### TASK STATEMENT
Starting at the line that contains "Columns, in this" and ending at the line that contains "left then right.", the lines below are to be given again exactly, with nothing added.

### EXERCISE DATA
□ □ □ □ □ □ □
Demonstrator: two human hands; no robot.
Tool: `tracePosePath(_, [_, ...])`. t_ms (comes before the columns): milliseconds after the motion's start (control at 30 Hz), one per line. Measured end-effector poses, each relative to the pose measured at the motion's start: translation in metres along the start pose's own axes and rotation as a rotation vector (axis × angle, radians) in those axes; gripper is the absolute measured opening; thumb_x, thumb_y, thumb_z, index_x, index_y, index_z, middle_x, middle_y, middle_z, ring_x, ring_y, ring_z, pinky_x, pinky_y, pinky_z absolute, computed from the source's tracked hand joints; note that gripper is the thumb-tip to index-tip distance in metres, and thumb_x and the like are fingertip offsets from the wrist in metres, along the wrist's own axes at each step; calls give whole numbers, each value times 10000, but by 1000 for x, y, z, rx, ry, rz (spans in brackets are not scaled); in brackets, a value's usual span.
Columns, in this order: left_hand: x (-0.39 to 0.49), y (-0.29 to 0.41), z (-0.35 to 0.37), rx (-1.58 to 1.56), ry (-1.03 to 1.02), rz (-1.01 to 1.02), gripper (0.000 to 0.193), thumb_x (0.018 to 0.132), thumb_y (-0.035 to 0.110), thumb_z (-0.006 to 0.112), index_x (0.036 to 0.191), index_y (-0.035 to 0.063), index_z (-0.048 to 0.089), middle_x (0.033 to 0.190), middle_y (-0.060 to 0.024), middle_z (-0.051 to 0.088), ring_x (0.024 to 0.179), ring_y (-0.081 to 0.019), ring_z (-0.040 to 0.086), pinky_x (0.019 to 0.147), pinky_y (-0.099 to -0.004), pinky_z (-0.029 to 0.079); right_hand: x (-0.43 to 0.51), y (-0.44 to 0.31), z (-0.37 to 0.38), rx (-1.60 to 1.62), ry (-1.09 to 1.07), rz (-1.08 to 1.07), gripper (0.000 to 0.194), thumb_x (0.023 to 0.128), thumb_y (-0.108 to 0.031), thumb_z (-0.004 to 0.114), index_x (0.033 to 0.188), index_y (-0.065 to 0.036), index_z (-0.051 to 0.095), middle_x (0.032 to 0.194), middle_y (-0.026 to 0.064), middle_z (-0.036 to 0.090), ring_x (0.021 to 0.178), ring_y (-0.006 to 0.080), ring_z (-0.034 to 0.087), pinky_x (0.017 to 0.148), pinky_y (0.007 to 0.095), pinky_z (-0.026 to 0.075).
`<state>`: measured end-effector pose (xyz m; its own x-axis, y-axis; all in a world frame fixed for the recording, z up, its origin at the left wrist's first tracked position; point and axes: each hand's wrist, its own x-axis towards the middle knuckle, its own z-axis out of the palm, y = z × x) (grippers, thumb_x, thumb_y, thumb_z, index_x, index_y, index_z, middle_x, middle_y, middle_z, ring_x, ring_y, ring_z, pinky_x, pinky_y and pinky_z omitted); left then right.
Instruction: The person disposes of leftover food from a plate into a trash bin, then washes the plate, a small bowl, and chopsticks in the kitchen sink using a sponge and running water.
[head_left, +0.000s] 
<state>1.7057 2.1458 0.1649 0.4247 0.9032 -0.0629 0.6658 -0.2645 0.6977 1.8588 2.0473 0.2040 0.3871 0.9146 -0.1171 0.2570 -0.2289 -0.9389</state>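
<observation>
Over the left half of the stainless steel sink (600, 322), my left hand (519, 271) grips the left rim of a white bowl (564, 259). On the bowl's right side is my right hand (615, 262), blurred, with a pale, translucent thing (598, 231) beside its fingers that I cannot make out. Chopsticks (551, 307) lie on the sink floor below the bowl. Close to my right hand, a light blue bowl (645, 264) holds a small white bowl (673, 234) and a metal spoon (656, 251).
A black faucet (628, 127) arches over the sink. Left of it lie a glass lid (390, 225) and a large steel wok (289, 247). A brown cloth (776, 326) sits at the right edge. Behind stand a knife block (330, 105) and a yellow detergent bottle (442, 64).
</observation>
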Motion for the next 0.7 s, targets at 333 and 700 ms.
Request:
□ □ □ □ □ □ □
### ANSWER SPACE
Columns, in this order: left_hand: x (-0.39 to 0.49), y (-0.29 to 0.41), z (-0.35 to 0.37), rx (-1.58 to 1.56), ry (-1.03 to 1.02), rz (-1.01 to 1.02), gripper (0.000 to 0.193), thumb_x (0.018 to 0.132), thumb_y (-0.035 to 0.110), thumb_z (-0.006 to 0.112), index_x (0.036 to 0.191), index_y (-0.035 to 0.063), index_z (-0.048 to 0.089), middle_x (0.033 to 0.190), middle_y (-0.060 to 0.024), middle_z (-0.051 to 0.088), ring_x (0.024 to 0.179), ring_y (-0.081 to 0.019), ring_z (-0.040 to 0.086), pinky_x (0.019 to 0.147), pinky_y (-0.099 to -0.004), pinky_z (-0.029 to 0.079); right_hand: x (-0.43 to 0.51), y (-0.44 to 0.31), z (-0.37 to 0.38), rx (-1.60 to 1.62), ry (-1.09 to 1.07), rz (-1.08 to 1.07), gripper (0.000 to 0.194), thumb_x (0.023 to 0.128), thumb_y (-0.108 to 0.031), thumb_z (-0.004 to 0.114), index_x (0.033 to 0.188), index_y (-0.065 to 0.036), index_z (-0.051 to 0.095), middle_x (0.032 to 0.194), middle_y (-0.026 to 0.064), middle_z (-0.036 to 0.090), ring_x (0.021 to 0.178), ring_y (-0.006 to 0.080), ring_z (-0.034 to 0.087), pinky_x (0.017 to 0.148), pinky_y (0.007 to 0.095), pinky_z (-0.026 to 0.075).
`<state>`: measured end-effector pose (xyz m; its own x-axis, y-axis; all in a world frame fixed for the recording, z up, its origin at the left wrist's first tracked position; point and axes: each hand's wrist, its own x-axis towards the middle knuckle, its own z-axis out of the palm, y = z × x) (grippers, thumb_x, thumb_y, thumb_z, index_x, index_y, index_z, middle_x, middle_y, middle_z, ring_x, ring_y, ring_z, pinky_x, pinky_y and pinky_z omitted); left then right.

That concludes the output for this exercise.